● YOUR ASSIGNMENT:
What is needed here is an exact copy of all the data.

▼

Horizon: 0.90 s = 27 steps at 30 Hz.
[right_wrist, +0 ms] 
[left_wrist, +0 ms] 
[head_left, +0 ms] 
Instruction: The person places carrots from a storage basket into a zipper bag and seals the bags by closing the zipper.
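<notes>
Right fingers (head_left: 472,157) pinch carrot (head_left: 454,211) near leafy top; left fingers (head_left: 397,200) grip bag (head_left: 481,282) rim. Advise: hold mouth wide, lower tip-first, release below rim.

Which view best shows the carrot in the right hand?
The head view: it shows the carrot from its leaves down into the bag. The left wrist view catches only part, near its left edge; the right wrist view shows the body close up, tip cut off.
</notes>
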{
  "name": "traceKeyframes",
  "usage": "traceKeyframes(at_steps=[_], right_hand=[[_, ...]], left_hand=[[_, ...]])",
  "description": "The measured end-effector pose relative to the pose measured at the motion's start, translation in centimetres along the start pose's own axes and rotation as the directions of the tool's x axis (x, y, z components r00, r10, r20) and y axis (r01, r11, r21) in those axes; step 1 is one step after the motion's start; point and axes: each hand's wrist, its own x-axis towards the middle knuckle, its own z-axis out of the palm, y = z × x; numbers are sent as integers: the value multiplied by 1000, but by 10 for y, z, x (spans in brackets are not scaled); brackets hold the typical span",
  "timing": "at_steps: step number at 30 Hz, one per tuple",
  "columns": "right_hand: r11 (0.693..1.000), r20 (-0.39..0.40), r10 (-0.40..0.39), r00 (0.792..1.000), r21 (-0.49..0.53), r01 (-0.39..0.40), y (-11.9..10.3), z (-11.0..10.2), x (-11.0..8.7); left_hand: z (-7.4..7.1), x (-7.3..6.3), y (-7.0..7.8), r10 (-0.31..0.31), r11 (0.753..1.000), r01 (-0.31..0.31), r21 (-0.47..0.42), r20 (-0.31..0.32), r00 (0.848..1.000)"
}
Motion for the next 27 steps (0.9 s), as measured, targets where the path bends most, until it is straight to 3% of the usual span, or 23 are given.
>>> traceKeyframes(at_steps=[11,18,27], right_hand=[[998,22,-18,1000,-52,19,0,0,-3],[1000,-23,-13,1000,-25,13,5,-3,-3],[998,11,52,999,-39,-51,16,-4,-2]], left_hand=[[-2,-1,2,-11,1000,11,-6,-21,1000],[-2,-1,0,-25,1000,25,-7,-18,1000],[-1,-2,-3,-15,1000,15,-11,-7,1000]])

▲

● SOLUTION TO THE EXERCISE:
Horizon: 0.90 s = 27 steps at 30 Hz.
[right_wrist, +0 ms] 
[left_wrist, +0 ms] 
[head_left, +0 ms] 
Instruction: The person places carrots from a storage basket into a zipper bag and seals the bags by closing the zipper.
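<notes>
Right fingers (head_left: 472,157) pinch carrot (head_left: 454,211) near leafy top; left fingers (head_left: 397,200) grip bag (head_left: 481,282) rim. Advise: hold mouth wide, lower tip-first, release below rim.

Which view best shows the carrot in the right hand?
The head view: it shows the carrot from its leaves down into the bag. The left wrist view catches only part, near its left edge; the right wrist view shows the body close up, tip cut off.
</notes>
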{
  "name": "traceKeyframes",
  "usage": "traceKeyframes(at_steps=[_], right_hand=[[_, ...]], left_hand=[[_, ...]])",
  "description": "The measured end-effector pose relative to the pose measured at the motion's start, translation in centimetres along the start pose's own axes and rotation as the directions of the tool's x axis (x, y, z components r00, r10, r20) and y axis (r01, r11, r21) in those axes; step 1 is one step after the motion's start; point and axes: each hand's wrist, its own x-axis towards the middle knuckle, its own z-axis out of the palm, y = z × x; numbers are sent as integers: the value multiplied by 1000, but by 10 for y, z, x (spans in brackets are not scaled); brackets hold the typical span",
  "timing": "at_steps: step number at 30 Hz, one per tuple",
  "columns": "right_hand: r11 (0.693..1.000), r20 (-0.39..0.40), r10 (-0.40..0.39), r00 (0.792..1.000), r21 (-0.49..0.53), r01 (-0.39..0.40), y (-11.9..10.3), z (-11.0..10.2), x (-11.0..8.7); left_hand: z (-7.4..7.1), x (-7.3..6.3), y (-7.0..7.8), r10 (-0.31..0.31), r11 (0.753..1.000), r01 (-0.31..0.31), r21 (-0.47..0.42), r20 (-0.31..0.32), r00 (0.848..1.000)"
}
Motion for the next 27 steps (0.9 s), as measured, targets where the path bends most, until it is straight to 3% of the usual span, or 23 are given.
>>> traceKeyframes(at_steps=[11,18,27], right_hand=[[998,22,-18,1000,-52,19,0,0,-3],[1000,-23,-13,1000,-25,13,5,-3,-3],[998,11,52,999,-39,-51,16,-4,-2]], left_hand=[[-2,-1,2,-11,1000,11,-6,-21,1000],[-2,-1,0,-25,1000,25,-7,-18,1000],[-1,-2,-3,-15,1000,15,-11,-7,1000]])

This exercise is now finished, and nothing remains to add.